So, here's the latest installment in our ongoing tour of public art on the Portland transit mall. This time we're visiting my new least favorite piece, "The Legend of the Green Man of Portland". It's a collection of various ugly items strewn along 5th & 6th avenues between Burnside and Glisan. They're supposed to fill you in on the details of a bit of fake mythology the artist made up, heavily inspired by (or maybe freeloading off of) actual mythology. Two big clumsy ceramic-looking pedestals with little statues on top, which I suppose are supposed to be "gateways" to the thing. Plus a series of art panels, one per block, filling the avid viewer in on more exciting details of this dumb legend, executed in a properly hipsterish graphic novel look. I took photos of several of them; I missed at least one because there was a drug dealer leaning against it, and I didn't feel like disturbing him.
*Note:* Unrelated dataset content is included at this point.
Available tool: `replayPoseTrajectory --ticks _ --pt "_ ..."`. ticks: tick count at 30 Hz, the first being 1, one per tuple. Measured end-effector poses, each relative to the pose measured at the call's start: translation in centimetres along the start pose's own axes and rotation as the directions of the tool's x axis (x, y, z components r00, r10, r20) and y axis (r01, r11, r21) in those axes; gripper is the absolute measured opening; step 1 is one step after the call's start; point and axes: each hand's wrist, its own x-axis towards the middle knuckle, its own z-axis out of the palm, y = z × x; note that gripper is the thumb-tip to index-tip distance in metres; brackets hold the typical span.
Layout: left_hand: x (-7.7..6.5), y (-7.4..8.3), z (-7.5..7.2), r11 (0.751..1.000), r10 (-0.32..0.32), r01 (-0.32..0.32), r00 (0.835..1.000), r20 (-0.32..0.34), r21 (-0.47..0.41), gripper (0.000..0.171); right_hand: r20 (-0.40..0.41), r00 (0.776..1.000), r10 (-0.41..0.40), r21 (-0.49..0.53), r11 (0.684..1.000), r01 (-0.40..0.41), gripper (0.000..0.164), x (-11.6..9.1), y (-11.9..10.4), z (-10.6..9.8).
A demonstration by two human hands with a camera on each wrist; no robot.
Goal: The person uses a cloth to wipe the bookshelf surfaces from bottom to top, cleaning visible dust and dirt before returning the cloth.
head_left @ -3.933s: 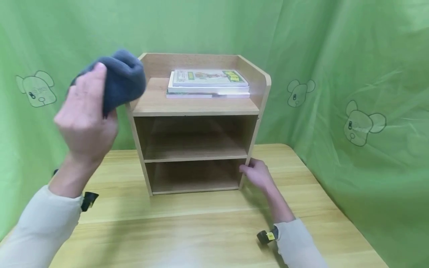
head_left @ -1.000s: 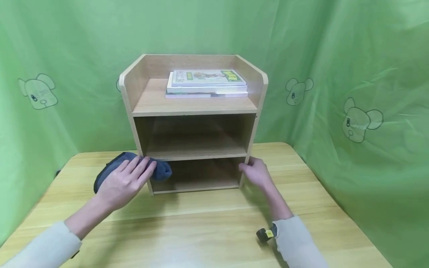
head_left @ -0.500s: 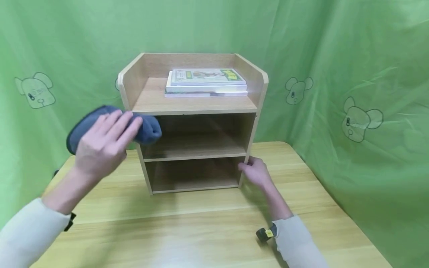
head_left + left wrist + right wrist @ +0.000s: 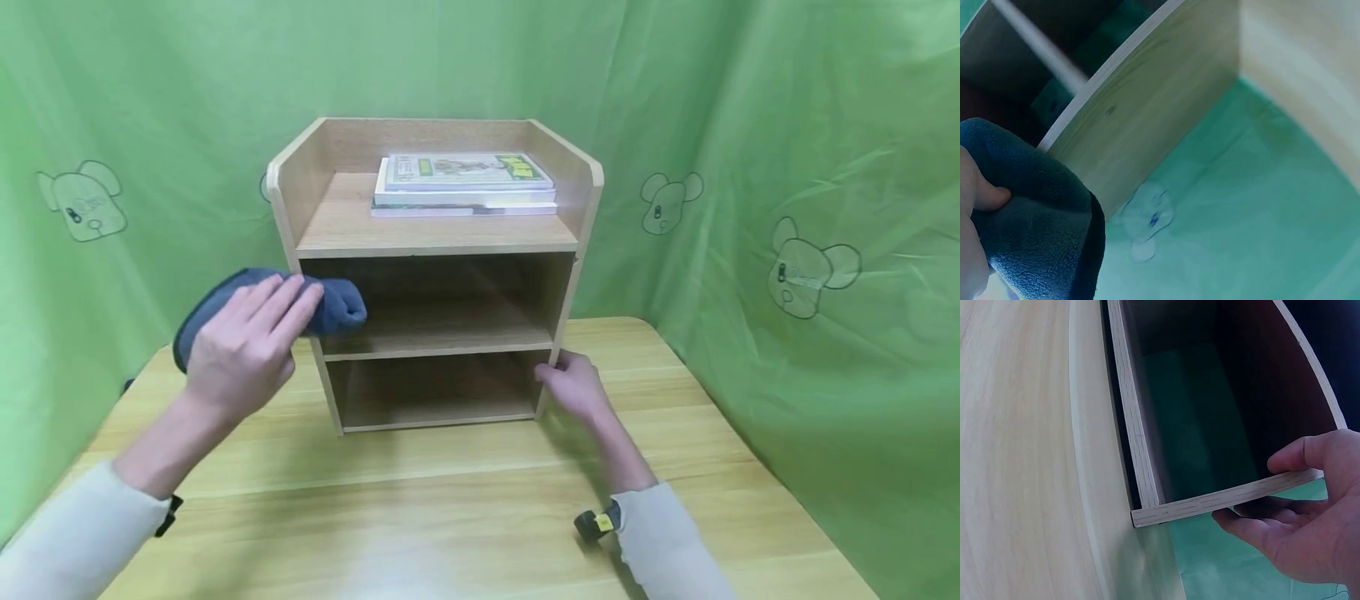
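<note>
A small wooden shelf unit (image 4: 438, 250) stands upright on the table. My left hand (image 4: 243, 350) grips a folded dark blue cloth (image 4: 341, 307) at the front edge of the unit's left side panel, level with the middle compartment. In the left wrist view the thumb presses into the fuzzy cloth (image 4: 1041, 212), which overlaps the side panel's edge (image 4: 1122, 65). My right hand (image 4: 576, 387) holds the right side panel low down. From the right wrist view, its thumb lies on the inner face of that panel (image 4: 1229, 497) and the fingers on the outer face.
Several books (image 4: 465, 183) lie stacked on the unit's top shelf. Two compartments open to the front below it. The pale wooden table (image 4: 450, 517) extends toward me. A green curtain (image 4: 735, 100) with mouse-like drawings hangs behind and at both sides.
My left hand with the cloth was high by the top left corner, then down at the lower compartment, rose again, and now sits slightly lower along the left edge. My right hand stays put.
</note>
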Motion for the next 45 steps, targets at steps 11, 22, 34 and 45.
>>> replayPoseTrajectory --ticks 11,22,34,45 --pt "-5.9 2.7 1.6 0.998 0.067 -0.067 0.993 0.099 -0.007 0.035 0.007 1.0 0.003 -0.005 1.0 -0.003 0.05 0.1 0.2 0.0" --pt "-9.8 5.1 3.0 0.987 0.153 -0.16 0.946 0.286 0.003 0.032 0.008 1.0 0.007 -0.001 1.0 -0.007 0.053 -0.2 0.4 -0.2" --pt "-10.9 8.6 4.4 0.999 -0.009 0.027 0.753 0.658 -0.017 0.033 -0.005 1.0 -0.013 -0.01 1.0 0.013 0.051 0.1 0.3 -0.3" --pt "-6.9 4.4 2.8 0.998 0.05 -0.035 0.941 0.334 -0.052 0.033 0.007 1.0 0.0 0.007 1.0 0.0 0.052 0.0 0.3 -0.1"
I probably should have taken that photo anyway, since it was a great juxtaposition: The official vision for the area, in which hip artistic types move in and gentrify Old Town and make it safe for upscale condo towers; and the Skid Row reality on the ground, which essentially hasn't changed since Portland's lusty seaport years of the late 1800s. That would have been a great photo, if only I was a braver street photographer, and/or owned more bulletproof items.
When I do an art post, I usually try to find out more about the artist and understand what their motivations and influences are and so forth. But I can't say I'm intrigued to learn any of that this time. If I had to speculate, I'd call it a typical example of the "Lumpy Little Dudes on Posts" movement of the mid-2000s, of which we have several new (& unattractive) examples in the new batch of transit mall art (and I'll get around to the others later).
Every time I see any part of "The Green Man", I just think "Oh, gawwwd" and roll my eyes and think it was a damn fool waste of money. Which I realize is a perfectly Philistine response, but an appropriate one, I think. The fact that we celebrate (and publicly fund) amateurish hipster art like this is one of the many reasons non-Portlanders keep making fun of us.